# RotoZip Plunge Router attachment



## Racer2007 (Nov 3, 2010)

I have been looking for a plunge router attachment for my RotoZip tool but it seems that RotoZip no longer makes them. 
I wanted to be able to use the RotoZip for some of the smaller parts of jewlery boxes since the full size router is just too big without a table.

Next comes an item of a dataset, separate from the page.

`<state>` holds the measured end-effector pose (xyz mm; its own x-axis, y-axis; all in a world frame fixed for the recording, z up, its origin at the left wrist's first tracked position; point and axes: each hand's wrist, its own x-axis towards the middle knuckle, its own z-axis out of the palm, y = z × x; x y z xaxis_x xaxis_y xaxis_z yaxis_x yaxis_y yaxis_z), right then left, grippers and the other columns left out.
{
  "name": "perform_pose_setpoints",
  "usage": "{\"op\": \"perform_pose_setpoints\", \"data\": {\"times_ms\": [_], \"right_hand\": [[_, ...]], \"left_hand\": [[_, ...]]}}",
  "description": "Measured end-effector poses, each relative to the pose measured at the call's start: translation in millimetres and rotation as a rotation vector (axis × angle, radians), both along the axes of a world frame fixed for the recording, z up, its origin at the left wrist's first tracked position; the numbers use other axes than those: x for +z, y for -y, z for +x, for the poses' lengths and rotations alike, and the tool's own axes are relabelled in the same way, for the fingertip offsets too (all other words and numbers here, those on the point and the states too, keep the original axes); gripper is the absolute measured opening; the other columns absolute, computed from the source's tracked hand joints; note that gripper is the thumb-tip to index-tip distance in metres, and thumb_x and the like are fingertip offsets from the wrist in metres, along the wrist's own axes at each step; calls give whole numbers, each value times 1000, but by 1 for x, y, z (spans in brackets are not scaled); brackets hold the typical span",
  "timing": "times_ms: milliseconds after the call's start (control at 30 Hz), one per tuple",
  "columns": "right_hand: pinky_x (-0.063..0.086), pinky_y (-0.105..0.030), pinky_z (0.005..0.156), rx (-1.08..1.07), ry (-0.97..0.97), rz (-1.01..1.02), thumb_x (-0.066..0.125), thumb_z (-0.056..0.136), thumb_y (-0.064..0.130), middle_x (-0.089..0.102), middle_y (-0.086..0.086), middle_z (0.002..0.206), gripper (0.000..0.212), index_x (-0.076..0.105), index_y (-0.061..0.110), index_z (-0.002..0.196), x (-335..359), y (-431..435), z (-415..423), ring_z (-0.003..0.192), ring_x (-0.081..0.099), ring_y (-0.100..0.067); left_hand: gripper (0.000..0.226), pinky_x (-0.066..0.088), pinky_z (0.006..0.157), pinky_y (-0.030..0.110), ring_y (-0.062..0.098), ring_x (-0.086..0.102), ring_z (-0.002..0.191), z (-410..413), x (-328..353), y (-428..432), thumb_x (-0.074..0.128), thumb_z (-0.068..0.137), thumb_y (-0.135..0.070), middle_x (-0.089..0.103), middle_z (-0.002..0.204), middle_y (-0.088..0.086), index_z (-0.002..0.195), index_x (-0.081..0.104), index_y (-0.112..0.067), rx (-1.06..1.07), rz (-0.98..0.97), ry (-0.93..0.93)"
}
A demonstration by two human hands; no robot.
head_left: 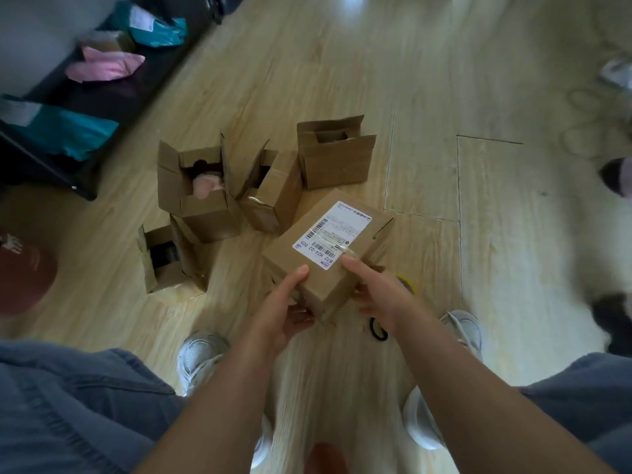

Also I really don't want to buy a Dremel or other tool and it's attachments if I don't have to since I already have the RotoZip that is designed to work with the router attacment.
Bye the way I have checked on eBay a couple of times and didn't find anything, but I may have tried the wrong search paramerters.


----------



## Racer2007 (Nov 3, 2010)

Sorry for the double post , I clicked twice.


----------



## bobj3 (Jan 17, 2006)

Long shot

Amazon.com: RotoZip PR2 Plunge Router Attachment: Home Improvement
Buy.com - RotoZip RotoZip Plunge Router Attachment PR2
Rotozip pr2 plunge router Power Tools at Bizrate - Black Friday 2010
A World of Uses for the RotoZip | Extreme How To, DIY - Do it Yourself, Home Improvement, Home Decorating

=========




Racer2007 said:


> I have been looking for a plunge router attachment for my RotoZip tool but it seems that RotoZip no longer makes them.
> I wanted to be able to use the RotoZip for some of the smaller parts of jewlery boxes since the full size router is just too big without a table. Also I really don't want to buy a Dremel or other tool and it's attachments if I don't have to since I already have the RotoZip that is designed to work with the router attacment.
> Bye the way I have checked on eBay a couple of times and didn't find anything, but I may have tried the wrong search paramerters.


----------



## jschaben (Jun 21, 2009)

Don't know if the Milescraft is big enough to handle a Rotozip. 
NEW MILESCRAFT 1000 ROTARY TOOL PLUNGE ATTACHMENT - eBay (item 390259158997 end time Dec-03-10 13:24:00 PST)


----------



## bobj3 (Jan 17, 2006)

Hi John

Nope, he is going to need to use the Dremel tool if he wants a small plunge router. I have both the Milescraft base and the Dremel and the Milescraft is just a LITTLE bit better than the Dremel, bigger handles..


=========



jschaben said:


> Don't know if the Milescraft is big enough to handle a Rotozip.
> NEW MILESCRAFT 1000 ROTARY TOOL PLUNGE ATTACHMENT - eBay (item 390259158997 end time Dec-03-10 13:24:00 PST)


----------



## CanuckGal (Nov 26, 2008)

Canadian Tire sells one, but I don't know if you can get them in the US.


----------



## Racer2007 (Nov 3, 2010)

Thanks, I have a friend in Canada that could get it for me if I decide to go that way. I really didn't want to have to buy a whole new tool since I have the rotozip already but it looks like I might have too.


----------



## Boukrev (Dec 4, 2010)

just a possibility there was a larger dremel tool and it had a plunge router base and my dremel burned up but my roto zip fits it perfect. I believe it was a dremel 5000? I see them on e-bay every now and then.


----------



## Racer2007 (Nov 3, 2010)

Thanks I will look for that one on ebay.


----------



## CharleyL (Feb 28, 2009)

I know this isn't what you asked for, but have you considered using a 1/4-1/8 bit adapter in a 1/4" plunge router? This is how I always use rotozip bits. 

CharleyL


----------



## Racer2007 (Nov 3, 2010)

The problem is that the regular router is just to big for the smaller parts I want to work with.


----------



## Travelin Joe (Nov 30, 2010)

I use a roto zip type (craftsman) with a plunger base and was suprised to see they no longer made them. I have only been using the base locked into the depth I needed as I am new at this and that is what works for me. I also have a dremel with a fixed base that I started out with and like it also. I was in Sears yesterday and saw that dremel offers a nice looking plunge router attatchment if you want to go that way.


----------